_Problem requirements_: Could you print exactly the lines of the listing below, starting at the line that has "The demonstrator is" and ending at the line that has "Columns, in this", and only those lines?

_Dataset_:
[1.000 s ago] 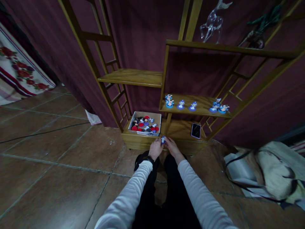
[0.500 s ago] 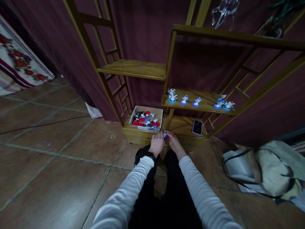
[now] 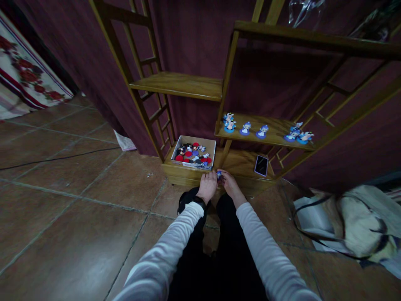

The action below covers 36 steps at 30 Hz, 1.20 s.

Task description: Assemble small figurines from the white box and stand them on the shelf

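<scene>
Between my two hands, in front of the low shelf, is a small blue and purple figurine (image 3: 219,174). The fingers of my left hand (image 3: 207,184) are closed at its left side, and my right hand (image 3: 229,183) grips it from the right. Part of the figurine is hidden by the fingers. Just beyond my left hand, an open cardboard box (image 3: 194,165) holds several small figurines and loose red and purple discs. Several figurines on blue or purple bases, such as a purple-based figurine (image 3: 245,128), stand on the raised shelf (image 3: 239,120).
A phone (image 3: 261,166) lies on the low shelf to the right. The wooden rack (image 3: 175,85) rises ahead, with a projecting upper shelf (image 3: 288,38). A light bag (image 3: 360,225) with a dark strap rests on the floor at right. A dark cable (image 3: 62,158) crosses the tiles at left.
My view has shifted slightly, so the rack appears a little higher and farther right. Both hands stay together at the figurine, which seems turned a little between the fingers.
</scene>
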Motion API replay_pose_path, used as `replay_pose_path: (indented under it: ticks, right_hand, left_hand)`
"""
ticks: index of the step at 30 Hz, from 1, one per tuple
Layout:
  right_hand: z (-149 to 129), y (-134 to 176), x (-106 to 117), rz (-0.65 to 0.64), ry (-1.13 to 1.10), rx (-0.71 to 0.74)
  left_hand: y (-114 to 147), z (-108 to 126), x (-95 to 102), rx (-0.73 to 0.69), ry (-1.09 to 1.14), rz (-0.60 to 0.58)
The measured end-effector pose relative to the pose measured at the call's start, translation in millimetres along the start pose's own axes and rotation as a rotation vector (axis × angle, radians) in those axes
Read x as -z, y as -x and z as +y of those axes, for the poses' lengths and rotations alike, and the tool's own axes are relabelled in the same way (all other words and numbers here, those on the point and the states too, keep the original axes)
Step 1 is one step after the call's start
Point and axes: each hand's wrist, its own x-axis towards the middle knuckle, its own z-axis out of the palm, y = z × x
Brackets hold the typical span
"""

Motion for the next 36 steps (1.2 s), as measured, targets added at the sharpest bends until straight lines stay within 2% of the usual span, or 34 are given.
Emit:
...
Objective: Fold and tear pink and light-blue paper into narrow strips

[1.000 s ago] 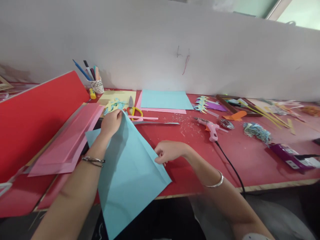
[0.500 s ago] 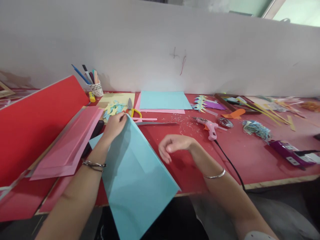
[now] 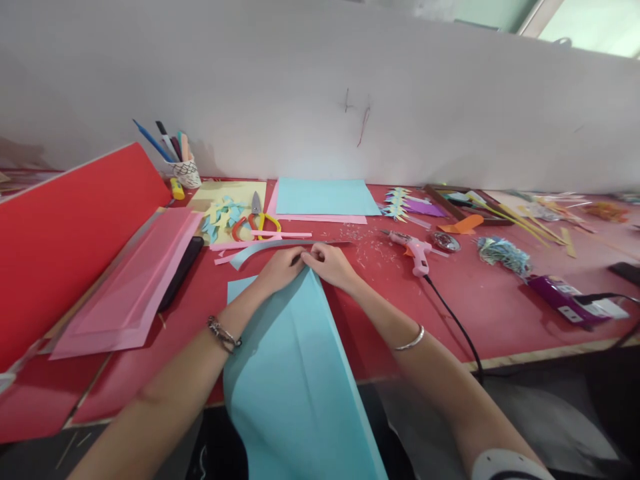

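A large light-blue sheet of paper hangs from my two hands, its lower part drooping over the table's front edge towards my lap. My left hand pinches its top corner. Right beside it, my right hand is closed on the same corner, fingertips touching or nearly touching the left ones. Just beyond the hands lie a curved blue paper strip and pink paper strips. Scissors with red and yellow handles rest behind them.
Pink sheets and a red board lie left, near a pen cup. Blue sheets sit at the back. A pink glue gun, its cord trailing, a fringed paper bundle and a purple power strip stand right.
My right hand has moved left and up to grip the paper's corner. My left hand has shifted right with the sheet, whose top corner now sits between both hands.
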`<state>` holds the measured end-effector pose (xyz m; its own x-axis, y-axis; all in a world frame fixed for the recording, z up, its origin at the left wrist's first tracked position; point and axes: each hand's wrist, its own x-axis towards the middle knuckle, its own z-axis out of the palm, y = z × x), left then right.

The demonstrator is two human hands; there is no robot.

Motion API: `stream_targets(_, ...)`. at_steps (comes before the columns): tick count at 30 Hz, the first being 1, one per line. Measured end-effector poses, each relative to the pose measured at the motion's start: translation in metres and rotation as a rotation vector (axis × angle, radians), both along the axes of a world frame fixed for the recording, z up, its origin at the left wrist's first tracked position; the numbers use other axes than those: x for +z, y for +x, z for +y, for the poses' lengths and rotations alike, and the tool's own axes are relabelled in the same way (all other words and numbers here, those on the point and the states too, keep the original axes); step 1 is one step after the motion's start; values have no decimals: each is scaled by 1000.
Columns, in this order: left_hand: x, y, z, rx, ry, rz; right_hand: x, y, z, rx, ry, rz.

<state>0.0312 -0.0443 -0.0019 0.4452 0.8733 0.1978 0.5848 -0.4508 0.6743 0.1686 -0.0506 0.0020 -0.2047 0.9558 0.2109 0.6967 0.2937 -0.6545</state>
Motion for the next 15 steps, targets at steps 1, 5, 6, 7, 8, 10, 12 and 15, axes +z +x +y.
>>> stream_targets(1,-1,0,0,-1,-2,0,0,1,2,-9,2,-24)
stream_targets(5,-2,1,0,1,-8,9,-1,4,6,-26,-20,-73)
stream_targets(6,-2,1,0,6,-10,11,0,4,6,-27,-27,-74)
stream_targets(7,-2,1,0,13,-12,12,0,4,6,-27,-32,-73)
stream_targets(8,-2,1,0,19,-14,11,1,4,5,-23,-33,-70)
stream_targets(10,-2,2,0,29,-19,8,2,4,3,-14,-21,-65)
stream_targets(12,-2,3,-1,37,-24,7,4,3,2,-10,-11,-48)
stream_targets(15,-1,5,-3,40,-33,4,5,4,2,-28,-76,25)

_Exercise solution_:
The demonstrator is two human hands; there is no robot.

Motion API: `stream_targets(_, ...)`. at_steps (comes before the columns): tick count at 30 Hz, the first being 1, one per line. Measured end-effector poses, each relative to the pose measured at the motion's start: translation in metres and rotation as a rotation vector (axis × angle, radians), both along the axes of a world frame fixed for the recording, z up, its origin at the left wrist's first tracked position; the numbers use other axes than those: x for +z, y for +x, z for +y, for the poses' lengths and rotations alike, and the tool's own axes are relabelled in the same way (all other words and numbers here, those on the point and the states too, keep the original axes); step 1 is one step after the motion's start; values have no decimals: each is scaled by 1000.
Columns, in this order: left_hand: x, y, z, rx, ry, rz; right_hand: x, y, z, rx, ry, rz.

No further output is given for this exercise.